Written by Subhash Agrawal | Updated: Oct 30 2004, 05:30am hrs
Opinion polls suggest that the US presidential election may perhaps be among the tightest in history and even a repeat of 2000. The seesaw legal wrangles of that election is what has injected so much acrimony and polarisation in American politics. At the same time, because of the Iraq war, global popularity and respect for the US are at their lowest A whole number of surveys, editorials, even private conversations reflect how deeply resented America is across Europe, Asia and the Middle East. A recent poll by 10 of the worlds leading newspapers showed a high level of contempt for the Bush administration and a strong endorsement of John Kerry. As one anti-Bush columnist commented, a Bush re-election would leave the path open to imperial dreams.

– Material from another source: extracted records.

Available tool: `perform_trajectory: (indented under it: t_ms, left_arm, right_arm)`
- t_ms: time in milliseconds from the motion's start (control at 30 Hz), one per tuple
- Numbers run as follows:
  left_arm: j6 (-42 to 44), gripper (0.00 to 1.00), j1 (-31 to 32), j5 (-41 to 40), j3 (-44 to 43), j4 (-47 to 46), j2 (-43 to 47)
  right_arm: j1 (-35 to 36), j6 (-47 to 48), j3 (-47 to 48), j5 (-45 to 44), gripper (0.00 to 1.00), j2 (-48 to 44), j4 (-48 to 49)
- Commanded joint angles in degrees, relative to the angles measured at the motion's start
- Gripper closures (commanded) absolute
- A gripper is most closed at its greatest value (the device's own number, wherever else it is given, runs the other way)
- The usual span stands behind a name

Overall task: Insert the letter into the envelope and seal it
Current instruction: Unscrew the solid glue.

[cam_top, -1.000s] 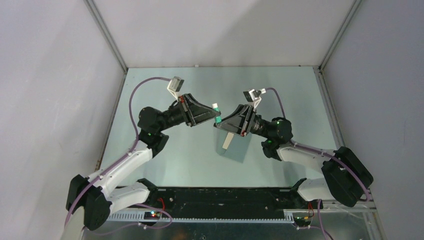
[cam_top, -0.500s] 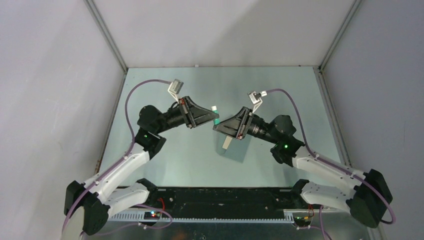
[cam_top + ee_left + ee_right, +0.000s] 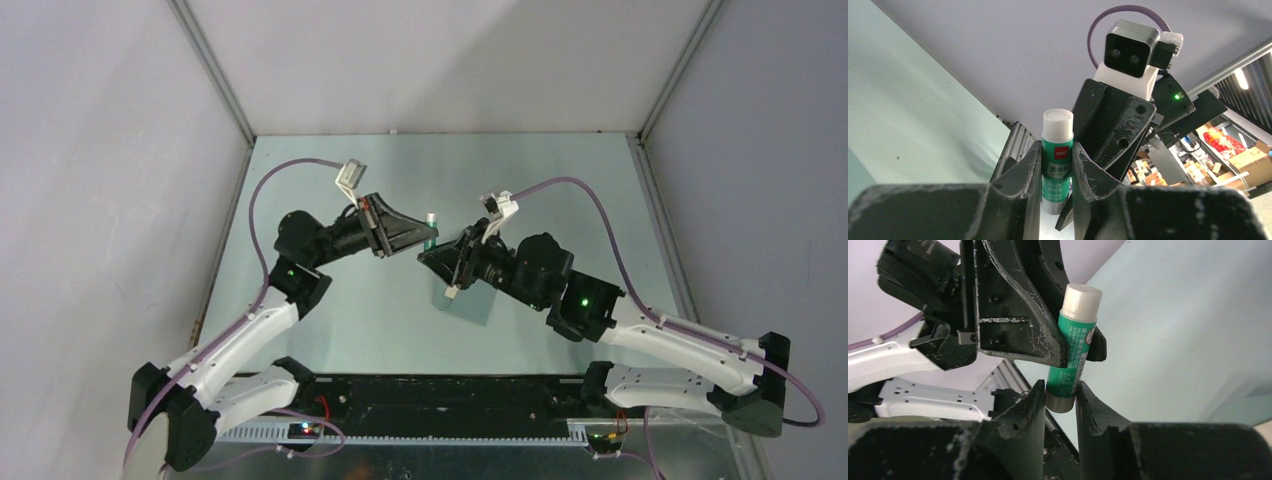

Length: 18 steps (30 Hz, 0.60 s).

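A green glue stick [image 3: 431,229] with a white top hangs upright above the table, between the two grippers. My left gripper [image 3: 1056,150] is shut on its green middle [image 3: 1057,172]. From the opposite side my right gripper [image 3: 1060,390] is shut on the stick's grey bottom end [image 3: 1060,401]. The teal-grey envelope [image 3: 472,304] lies flat on the table under the right wrist. A small tan strip of the letter [image 3: 452,292] shows at its edge, and a tan corner [image 3: 1266,425] in the right wrist view. The rest of the letter is hidden.
The pale green tabletop [image 3: 330,300] is walled by grey panels on three sides. A black rail [image 3: 440,395] with the arm bases runs along the near edge. The right arm's elbow [image 3: 585,300] stretches out low toward the right.
The right arm's base link has swung out to the right and its wrist has turned, with the fingers staying at the glue stick. The left gripper has hardly moved.
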<state>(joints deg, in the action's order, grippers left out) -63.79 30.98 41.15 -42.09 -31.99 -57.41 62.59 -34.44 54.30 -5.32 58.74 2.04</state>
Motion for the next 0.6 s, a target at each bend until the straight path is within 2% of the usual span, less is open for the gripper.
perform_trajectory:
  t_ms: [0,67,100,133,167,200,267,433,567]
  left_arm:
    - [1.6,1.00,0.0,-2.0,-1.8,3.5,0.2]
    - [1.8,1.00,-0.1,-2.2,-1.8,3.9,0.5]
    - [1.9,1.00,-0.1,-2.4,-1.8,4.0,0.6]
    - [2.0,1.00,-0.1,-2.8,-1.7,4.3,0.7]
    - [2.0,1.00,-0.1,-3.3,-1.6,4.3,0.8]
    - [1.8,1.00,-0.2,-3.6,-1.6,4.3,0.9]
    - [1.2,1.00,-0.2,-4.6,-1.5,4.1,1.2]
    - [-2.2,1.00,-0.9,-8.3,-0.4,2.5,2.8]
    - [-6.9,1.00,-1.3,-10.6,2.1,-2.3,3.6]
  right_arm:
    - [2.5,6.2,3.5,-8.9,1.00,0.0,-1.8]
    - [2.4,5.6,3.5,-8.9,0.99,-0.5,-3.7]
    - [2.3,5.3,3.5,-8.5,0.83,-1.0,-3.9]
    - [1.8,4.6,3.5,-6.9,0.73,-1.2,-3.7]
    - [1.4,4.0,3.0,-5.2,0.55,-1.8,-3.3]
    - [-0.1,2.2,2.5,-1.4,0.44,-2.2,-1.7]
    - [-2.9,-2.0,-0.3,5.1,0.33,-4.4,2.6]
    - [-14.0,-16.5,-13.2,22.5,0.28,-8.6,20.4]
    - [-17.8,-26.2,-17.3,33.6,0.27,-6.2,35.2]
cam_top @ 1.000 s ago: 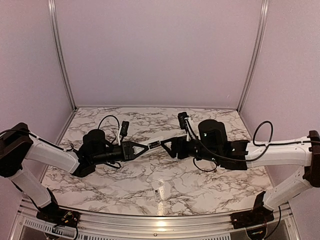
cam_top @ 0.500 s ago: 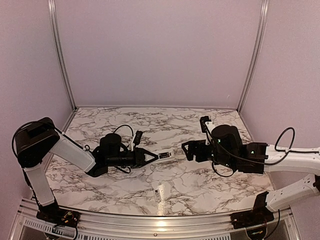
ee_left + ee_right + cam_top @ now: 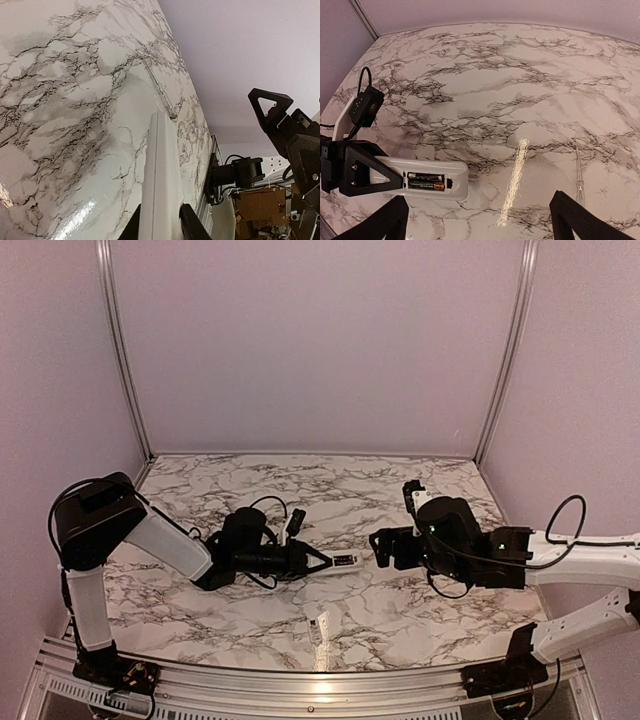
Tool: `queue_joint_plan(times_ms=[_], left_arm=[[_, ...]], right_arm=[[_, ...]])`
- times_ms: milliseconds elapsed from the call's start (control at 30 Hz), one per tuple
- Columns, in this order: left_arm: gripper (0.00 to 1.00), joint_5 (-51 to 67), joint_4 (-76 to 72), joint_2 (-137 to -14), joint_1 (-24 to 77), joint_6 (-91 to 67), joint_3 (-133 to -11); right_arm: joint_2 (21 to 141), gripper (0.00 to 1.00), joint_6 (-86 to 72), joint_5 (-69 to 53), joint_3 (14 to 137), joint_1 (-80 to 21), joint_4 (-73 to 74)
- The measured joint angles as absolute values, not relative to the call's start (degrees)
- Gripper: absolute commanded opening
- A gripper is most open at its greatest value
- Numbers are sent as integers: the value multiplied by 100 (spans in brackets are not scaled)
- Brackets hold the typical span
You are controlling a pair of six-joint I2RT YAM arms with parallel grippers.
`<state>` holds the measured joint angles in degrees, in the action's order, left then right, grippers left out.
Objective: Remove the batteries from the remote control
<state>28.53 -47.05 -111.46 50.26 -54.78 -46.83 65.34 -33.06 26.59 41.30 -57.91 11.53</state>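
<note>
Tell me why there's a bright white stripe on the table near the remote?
Right wrist view: it's light glare bouncing off the shiny marble table. Left wrist view: another glare patch low down, and the remote control looks stretched up close. Top view: even light, soft shadows.

Soft, even light from overhead; the pale walls (image 3: pixel 320 340) are uniformly lit, with no hard shadows. Top view: a small bright reflection (image 3: pixel 318 630) lies on the glossy tabletop (image 3: pixel 420 490) just in front of the remote (image 3: pixel 340 562); the frame posts (image 3: pixel 118 350) bow outward through lens distortion. Right wrist view: sharp focus, a long white glare streak (image 3: pixel 512 180) right of the remote and a thin soft shadow beneath it. Left wrist view: the remote is blurred close to the lens, with a broad sheen (image 3: pixel 85 215) to its left.
</note>
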Motion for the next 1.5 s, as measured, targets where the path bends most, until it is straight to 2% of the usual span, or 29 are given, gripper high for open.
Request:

It may be altogether easy for the world to cheer for Kerry. But irrespective of who wins, the real cause for thought, if not disquiet, ought to be how fundamentally America has changed over the years. So much has happened since the 1970s. But of all major mutations, it is the decline of the Left (or in fact Liberal) thought in US policy and the rise of the Right that is remarkable.

One of the main reasons for this is that American society in the aggregate is more prosperous than ever in history. Consequently, many of the triggers for empathy have been diluted. Not only have the civil rights and gender campaigns been highly successful in social and political terms, they have also altered the economic demography of the country.

The Liberals have ceded their passion and edge to the Conservatives
The Conservatives are a powerful force in US thought and policymaking
Paul Krugman once wrote a seminal essay in The New York Times a few years ago titled Age of the Plutocrats: What happened to middle class America His thesis was that America was returning to its Great Gatsby days and that it was the top one percent, and not even the top 10% that controlled over 50% of wealth in the country. However, not everyone agrees, and it has been argued that while wealth is far more concentrated it is also far more extensive than at any time in history. In fact, what may be disappearing fast is the lower class.

A record number of Americans today (almost 70% of all households) own their own homes, health insurance is expensive but extensive, people have more leisure time, and the overall standard of living has improved.

All this is, of course, set against spiralling expectations. But a real apples-to-apples comparison since 1970 shows that America is far better off now. The experiments of the Great Society have apparently worked out well, and outside of some pockets such as immigrants and single parents, things have improved tremendously.

This has led to complacence within the Liberals who have ceded much of their previous edge and passion to the Conservatives. Worried by what they saw as a destabilising counterculture from the 60s and 70s, the Conservatives have been investing time and money in creating intellectual and emotional appeal to reclaim the space they lost. And 25 years later, the American media, public opinion and scholarship are being influenced by conservative thinktanks in an increasingly sophisticated and increasingly successful way.

A perfect example of this is the one-sided reportage in the mainstream American media during the early days of the Iraq war which pushed a barely-masked ideological position and a brazen falsity without anybody really checking the facts or just taking a sceptical line.

More generally, the American Right has prevailed on many fronts in recent years. This success goes beyond the current crop of neo-cons who are so disliked in other countries.

The decline of intellectuals on the Left and the rise of intellectuals on the Right has dramatically changed US politics, both within its borders and abroad. Some estimates suggest that the Right spends over $ 5 billion annually via research grants and scholarships to promote a conservative agenda.

Irrespective of whether it is Bush or Kerry who wins, the American Right has become a truly powerful and well-embedded force in US thought, attitude and policymaking. The real long-term issue for most nations will be how to engage and deal with them.